A critical obstacle and challenge for cancer therapy is the limited availability of effective biocompatible delivery systems. Since many effective anticancer agents have poor water solubility, the development of novel delivery systems for these molecules without the use of organic solvents has received significant attention.
Camptothecin (CPT) and its derivatives are considered to be among the most effective anticancer drugs of the 21st century. Although studies have demonstrated their effectiveness against carcinomas of the stomach, colon, neck and bladder, as well as against breast cancer, small-cell lung cancer and leukemia in vitro, clinical application of CPT in humans has only been carried out with CPT derivatives that have improved water solubility.

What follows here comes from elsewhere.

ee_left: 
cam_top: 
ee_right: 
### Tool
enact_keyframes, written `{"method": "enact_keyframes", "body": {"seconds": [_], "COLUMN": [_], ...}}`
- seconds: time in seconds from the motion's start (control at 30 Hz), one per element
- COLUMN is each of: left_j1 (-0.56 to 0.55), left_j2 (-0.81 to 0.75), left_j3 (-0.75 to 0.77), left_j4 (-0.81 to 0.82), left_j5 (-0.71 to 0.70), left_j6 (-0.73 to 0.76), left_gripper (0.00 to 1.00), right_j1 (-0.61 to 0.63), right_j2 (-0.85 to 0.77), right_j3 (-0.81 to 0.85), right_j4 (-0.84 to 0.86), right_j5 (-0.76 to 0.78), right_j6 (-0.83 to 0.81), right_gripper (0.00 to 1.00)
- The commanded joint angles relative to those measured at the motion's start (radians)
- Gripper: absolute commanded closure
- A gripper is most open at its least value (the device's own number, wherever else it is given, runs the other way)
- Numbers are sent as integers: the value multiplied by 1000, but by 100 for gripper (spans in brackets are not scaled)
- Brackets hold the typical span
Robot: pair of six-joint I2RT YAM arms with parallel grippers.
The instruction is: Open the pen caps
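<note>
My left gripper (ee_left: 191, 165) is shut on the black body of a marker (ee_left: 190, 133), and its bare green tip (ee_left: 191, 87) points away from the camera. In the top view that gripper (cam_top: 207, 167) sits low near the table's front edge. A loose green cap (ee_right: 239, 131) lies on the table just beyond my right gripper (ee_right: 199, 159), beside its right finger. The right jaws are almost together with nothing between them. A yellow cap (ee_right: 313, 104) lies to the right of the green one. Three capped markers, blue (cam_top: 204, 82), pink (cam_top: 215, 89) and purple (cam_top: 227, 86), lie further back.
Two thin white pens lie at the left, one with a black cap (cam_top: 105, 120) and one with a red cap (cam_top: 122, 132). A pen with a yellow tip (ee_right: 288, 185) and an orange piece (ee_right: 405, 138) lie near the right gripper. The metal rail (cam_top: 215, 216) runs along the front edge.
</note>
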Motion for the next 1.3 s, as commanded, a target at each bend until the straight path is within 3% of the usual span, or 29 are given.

In order to be used on humans, current cancer therapies such as CPT or Taxol, which are poorly water soluble, must be mixed with organic solvents in order to be delivered into the body, Tamanoi said. These elements produce toxic side effects and in fact decrease the potency of the cancer therapy.
To overcome these problems, drug delivery systems using pegylated polymers, liposomal particles or albumin-based nanoparticles have been developed.
The new research findings show that mesoporous silica nanoparticles offer great potential and a promising approach to the delivery of therapeutic agents into targeted organs or cells. The pores in the nanoparticles could be closed by constructing an appropriate cap structure. This provides the ability to control the release of anticancer drugs by external stimuli.